Associate Professor Icahn School of Medicine at Mount Sinai, United States
Introduction: Trial in progress. Patients with triple-class relapsed or refractory multiple myeloma (RRMM) have limited treatment options after progression. B-cell maturation antigen (BCMA) is a validated target for RRMM, and several BCMA-directed therapies (BDTs) are approved. With the use of some approved BDTs (ie, chimeric antigen receptor T-cell and T-cell engagers), cytokine release syndrome (CRS) is a common adverse event, occurring in 45–95% of treated patients. Novel T-cell based immunotherapies with improved safety and tolerability are needed. The BCMA×CD3 bispecific antibody ABBV-383 comprises 2 high-affinity BCMA-binding domains and a low-affinity CD3-binding domain designed to reduce cytokine release with potential for minimal T-cell exhaustion. In an ongoing phase 1 study, mainly low-grade CRS events were observed; all events resolved with a median resolution time of 2 days.. To better understand CRS and guide interventions, we aim to characterize CRS-related vital sign changes before, during, and after CRS and assess their association with baseline clinical, demographic, and bio-sampling data in clinical trial patients receiving ABBV-383.
Methods: In selected countries, patients receiving ABBV-383 treatment in two clinical trials (NCT06158841 and NCT05650632) will be equipped with wearable digital health devices (Current Health Wearable and Vivalnk Fever Scout™), allowing continuous monitoring of vital signs. Vital signs that will be assessed include axillary temperature, cardiac and respiratory vital signs, and physical activity. The monitoring will commence before cycle 1 infusion and continue for a predefined period.
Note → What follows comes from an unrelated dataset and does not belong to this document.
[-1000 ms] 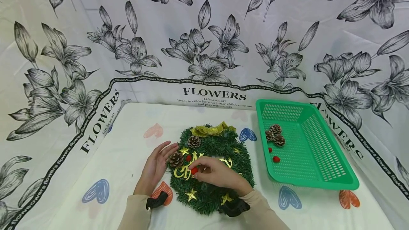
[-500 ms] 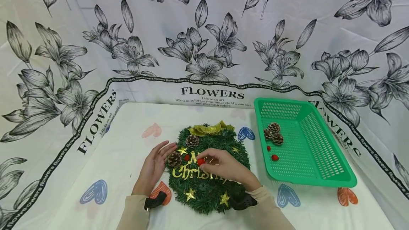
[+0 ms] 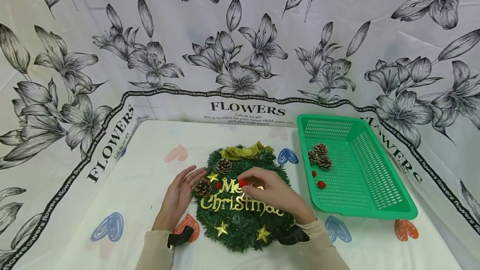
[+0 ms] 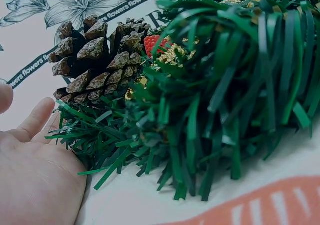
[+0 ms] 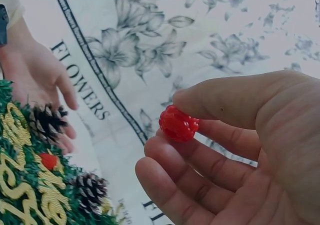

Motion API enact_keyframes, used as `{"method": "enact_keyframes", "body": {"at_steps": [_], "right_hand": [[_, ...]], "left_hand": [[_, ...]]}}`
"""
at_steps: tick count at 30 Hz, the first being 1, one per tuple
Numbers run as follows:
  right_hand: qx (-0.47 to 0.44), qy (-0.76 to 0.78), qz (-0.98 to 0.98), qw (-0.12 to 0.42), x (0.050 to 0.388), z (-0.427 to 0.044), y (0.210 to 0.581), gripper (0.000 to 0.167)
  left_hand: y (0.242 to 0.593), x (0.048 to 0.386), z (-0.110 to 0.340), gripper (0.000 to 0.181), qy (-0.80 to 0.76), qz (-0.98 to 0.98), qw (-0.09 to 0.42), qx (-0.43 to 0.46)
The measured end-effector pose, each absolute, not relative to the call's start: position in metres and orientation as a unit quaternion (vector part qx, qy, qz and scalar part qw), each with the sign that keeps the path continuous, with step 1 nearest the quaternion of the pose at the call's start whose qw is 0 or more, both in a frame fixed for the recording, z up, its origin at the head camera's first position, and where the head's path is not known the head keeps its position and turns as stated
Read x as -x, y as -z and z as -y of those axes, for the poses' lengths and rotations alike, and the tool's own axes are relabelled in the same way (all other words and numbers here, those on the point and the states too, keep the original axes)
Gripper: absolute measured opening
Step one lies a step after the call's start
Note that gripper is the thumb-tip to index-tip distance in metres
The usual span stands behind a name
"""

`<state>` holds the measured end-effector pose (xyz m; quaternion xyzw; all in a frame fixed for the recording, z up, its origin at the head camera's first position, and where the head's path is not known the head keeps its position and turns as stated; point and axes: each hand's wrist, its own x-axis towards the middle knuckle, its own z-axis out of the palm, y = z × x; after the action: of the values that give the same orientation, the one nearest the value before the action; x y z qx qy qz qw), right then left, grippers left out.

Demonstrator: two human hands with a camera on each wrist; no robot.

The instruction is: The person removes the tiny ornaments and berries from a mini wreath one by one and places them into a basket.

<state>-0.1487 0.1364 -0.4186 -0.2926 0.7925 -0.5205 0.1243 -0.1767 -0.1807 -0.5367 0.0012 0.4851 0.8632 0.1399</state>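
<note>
A green wreath [image 3: 240, 228] lies on the white cloth, with gold "Merry Christmas" lettering [image 3: 240, 203], gold stars, a gold ribbon [image 3: 245, 151] at its top and two pine cones [image 3: 224, 166] at its upper left. One red berry [image 3: 218, 185] sits beside the lower cone [image 4: 100, 60]. My right hand [image 3: 275, 193] pinches another red berry [image 5: 178, 124] between thumb and fingertips, above the lettering. My left hand [image 3: 179, 197], palm turned toward the wreath, has its fingers extended by the lower cone; whether they touch the wreath is unclear.
A green plastic basket [image 3: 406, 186] stands to the right of the wreath, holding several pine cones [image 3: 324, 161] and two red berries [image 3: 321, 184]. Behind the table hangs a white curtain [image 3: 168, 107] with a flower print.
My right hand has moved right and slightly away from me with the berry in its fingertips, uncovering more of the gold lettering. The left hand has stayed at the wreath's left edge.
</note>
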Motion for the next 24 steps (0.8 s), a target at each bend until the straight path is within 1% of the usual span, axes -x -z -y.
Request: {"method": "enact_keyframes", "body": {"at_steps": [6, 14, 17, 24], "right_hand": [[0.286, 0.534, -0.789, 0.101, 0.148, -0.145, 0.412, 0.028], [0.281, 0.531, -0.797, 0.058, 0.148, -0.158, 0.409, 0.028], [0.274, 0.532, -0.799, 0.050, 0.149, -0.163, 0.408, 0.028], [0.253, 0.532, -0.807, 0.042, 0.151, -0.172, 0.404, 0.027]], "left_hand": [[0.537, 0.175, 0.180, 0.062, -0.860, -0.491, 0.137, -0.002], [0.536, 0.173, 0.182, 0.064, -0.860, -0.490, 0.139, -0.002], [0.535, 0.173, 0.182, 0.065, -0.859, -0.492, 0.141, -0.005], [0.533, 0.174, 0.181, 0.062, -0.851, -0.505, 0.142, -0.008]]}}
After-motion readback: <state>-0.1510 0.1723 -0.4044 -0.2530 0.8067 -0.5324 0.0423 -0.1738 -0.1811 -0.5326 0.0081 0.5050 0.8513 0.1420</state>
The collected data will be used for exploratory characterization of the CRS profile. Granular characterization of CRS onset and resolution will be assessed retrospectively. Statistical and machine learning techniques will be used to identify patterns and establish predictive models for CRS and characterize vital sign dynamics upon CRS-mitigative intervention.
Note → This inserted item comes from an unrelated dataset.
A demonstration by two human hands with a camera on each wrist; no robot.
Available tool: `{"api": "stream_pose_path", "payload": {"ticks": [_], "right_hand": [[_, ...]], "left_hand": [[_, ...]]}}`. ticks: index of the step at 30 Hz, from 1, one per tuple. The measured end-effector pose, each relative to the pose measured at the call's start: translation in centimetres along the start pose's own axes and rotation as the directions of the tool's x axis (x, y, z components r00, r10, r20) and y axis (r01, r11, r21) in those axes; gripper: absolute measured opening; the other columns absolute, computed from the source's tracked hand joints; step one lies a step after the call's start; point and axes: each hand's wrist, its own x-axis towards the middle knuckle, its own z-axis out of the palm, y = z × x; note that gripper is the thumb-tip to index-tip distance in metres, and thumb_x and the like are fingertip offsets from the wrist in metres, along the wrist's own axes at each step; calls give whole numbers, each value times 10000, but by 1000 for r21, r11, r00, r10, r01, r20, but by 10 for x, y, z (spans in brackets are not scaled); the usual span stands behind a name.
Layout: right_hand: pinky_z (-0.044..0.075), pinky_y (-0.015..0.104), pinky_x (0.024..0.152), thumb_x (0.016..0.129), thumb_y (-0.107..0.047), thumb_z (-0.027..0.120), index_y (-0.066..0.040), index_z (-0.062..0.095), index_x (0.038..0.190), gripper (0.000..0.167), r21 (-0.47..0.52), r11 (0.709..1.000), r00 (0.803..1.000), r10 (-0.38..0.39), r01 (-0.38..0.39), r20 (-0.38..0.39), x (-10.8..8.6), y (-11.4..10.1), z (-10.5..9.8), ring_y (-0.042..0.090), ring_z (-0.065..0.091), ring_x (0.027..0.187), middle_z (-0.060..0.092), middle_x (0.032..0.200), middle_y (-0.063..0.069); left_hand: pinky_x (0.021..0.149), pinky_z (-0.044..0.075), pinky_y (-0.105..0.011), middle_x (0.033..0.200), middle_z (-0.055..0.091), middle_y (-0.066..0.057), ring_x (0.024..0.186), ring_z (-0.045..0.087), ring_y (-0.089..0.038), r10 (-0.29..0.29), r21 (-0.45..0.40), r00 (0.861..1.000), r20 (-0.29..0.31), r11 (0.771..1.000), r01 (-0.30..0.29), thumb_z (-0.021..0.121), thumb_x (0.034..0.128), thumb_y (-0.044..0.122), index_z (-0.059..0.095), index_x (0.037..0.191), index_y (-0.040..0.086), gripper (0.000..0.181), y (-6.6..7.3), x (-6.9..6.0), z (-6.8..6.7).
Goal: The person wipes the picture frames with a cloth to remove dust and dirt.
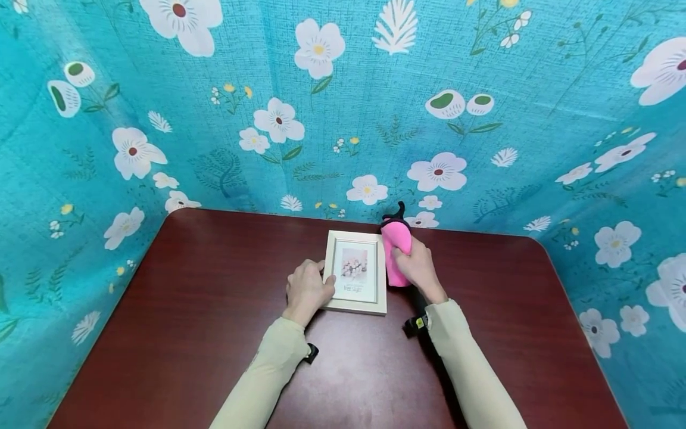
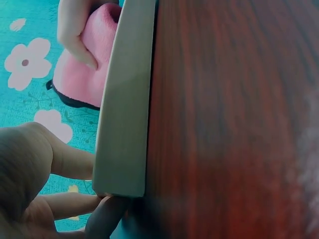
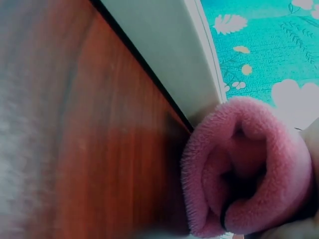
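Observation:
A cream picture frame with a small floral print lies face up on the table. My left hand grips its left edge near the lower corner, the thumb on top. In the left wrist view, fingers touch the end of the frame's side. My right hand clutches a pink plush cloth with black trim and a black loop at its far end. The cloth lies against the frame's right side. In the right wrist view the cloth is bunched into a hollow roll touching the frame.
The dark red-brown table has rounded far corners. A turquoise floral cloth hangs behind it and along both sides. Black wrist straps with small devices sit on both forearms.

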Motion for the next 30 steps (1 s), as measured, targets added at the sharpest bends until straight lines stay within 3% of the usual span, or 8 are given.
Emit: {"api": "stream_pose_path", "payload": {"ticks": [5, 10, 13, 20, 30], "right_hand": [[553, 445, 774, 999, -239, 633, -38, 651, 1166, 262, -41, 999, 1000, -12, 12, 2, -9, -2, 1, 327, 648, 849, 716, 1021, 206], [554, 454, 771, 999, -238, 640, -60, 647, 1124, 217, -57, 998, 1000, -8, 7, -11, -13, -2, 2, 315, 643, 832, 711, 994, 185], [561, 473, 790, 998, -239, 632, -55, 645, 1184, 262, -58, 998, 1000, -5, 4, -15, -14, -2, 4, 326, 650, 857, 723, 1039, 198], [546, 476, 774, 988, -226, 631, -42, 639, 1233, 306, -36, 999, 1000, 2, -3, -26, -19, -4, 6, 327, 645, 848, 731, 1052, 214], [545, 409, 714, 993, -215, 634, -46, 636, 1196, 264, -19, 1000, 1000, 10, -10, -20, -30, -6, 6, 297, 635, 804, 712, 1014, 206]], "left_hand": [[981, 539, -602, 1384, 682, -90, 1246, 630, -488, -12, -25, 1000, 18, 1000, 12, 754, 971, 371, 705, 1430, 168, 504, -2, 3, -3], [1003, 526, -610, 1405, 676, -107, 1264, 624, -478, 37, -64, 998, 47, 997, -34, 747, 976, 357, 697, 1433, 140, 508, -7, 5, -5], [1022, 518, -616, 1411, 669, -123, 1274, 628, -456, 60, -81, 996, 63, 995, -54, 724, 996, 327, 680, 1446, 120, 497, -9, 6, -6], [1221, 342, -626, 1493, 623, -114, 1396, 553, -409, 45, -154, 993, 114, 988, -27, 663, 1054, 273, 659, 1465, 128, 436, -13, 7, -6], [1174, 405, -585, 1433, 666, -83, 1366, 582, -386, 18, -140, 996, 88, 990, -6, 691, 1028, 297, 688, 1442, 171, 433, -12, 9, -7]]}}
Results: The remote patient monitoring data will be analyzed to identify any significant changes in vital signs preceding the onset of CRS. We will employ statistical and machine learning techniques to identify patterns and establish predictive models for CRS. We will also evaluate the efficacy of interventions (eg, reduced hospitalizations and CRS severity) by tracking the return of CRS-related vital sign changes to normal levels after appropriate interventions.
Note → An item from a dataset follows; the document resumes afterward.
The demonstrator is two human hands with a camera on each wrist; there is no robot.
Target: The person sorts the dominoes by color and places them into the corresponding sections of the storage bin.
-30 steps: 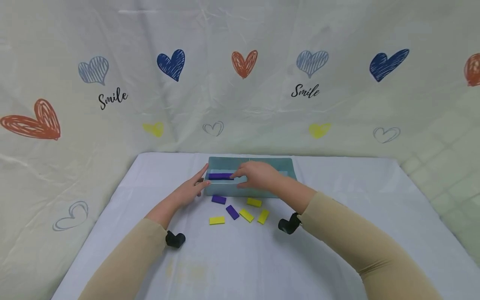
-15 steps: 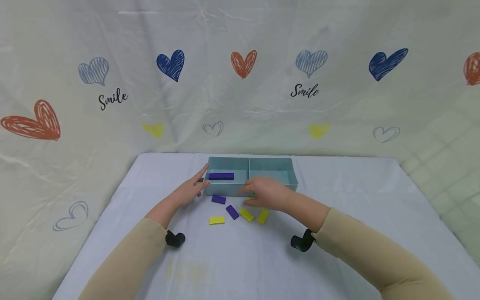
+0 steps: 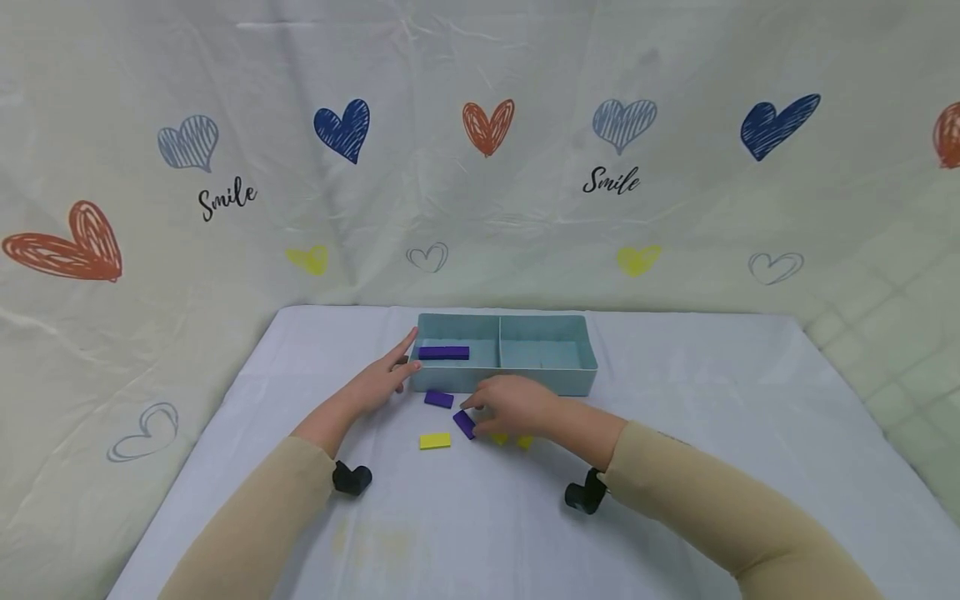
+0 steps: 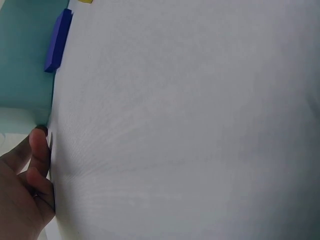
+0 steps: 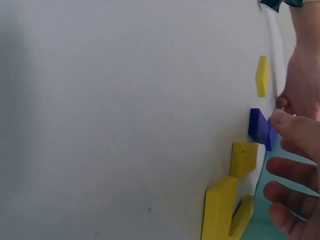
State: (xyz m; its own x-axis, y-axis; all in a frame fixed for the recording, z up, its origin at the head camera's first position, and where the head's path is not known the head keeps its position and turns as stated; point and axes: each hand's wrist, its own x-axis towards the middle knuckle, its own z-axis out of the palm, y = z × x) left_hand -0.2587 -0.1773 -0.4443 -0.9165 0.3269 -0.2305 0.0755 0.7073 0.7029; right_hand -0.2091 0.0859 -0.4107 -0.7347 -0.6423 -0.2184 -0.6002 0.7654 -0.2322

Conclusions: Selected trials within the ABBV-383 clinical trial program will utilize digital remote patient monitoring to comprehensively evaluate CRS, with the aim to identify early warning signs of CRS and assess the effectiveness of interventions. The findings from this study will contribute to a better understanding of CRS, inform the needed resource utilization with respect to routine monitoring and required hospitalization, and guide personalized interventions in patients receiving ABBV-383.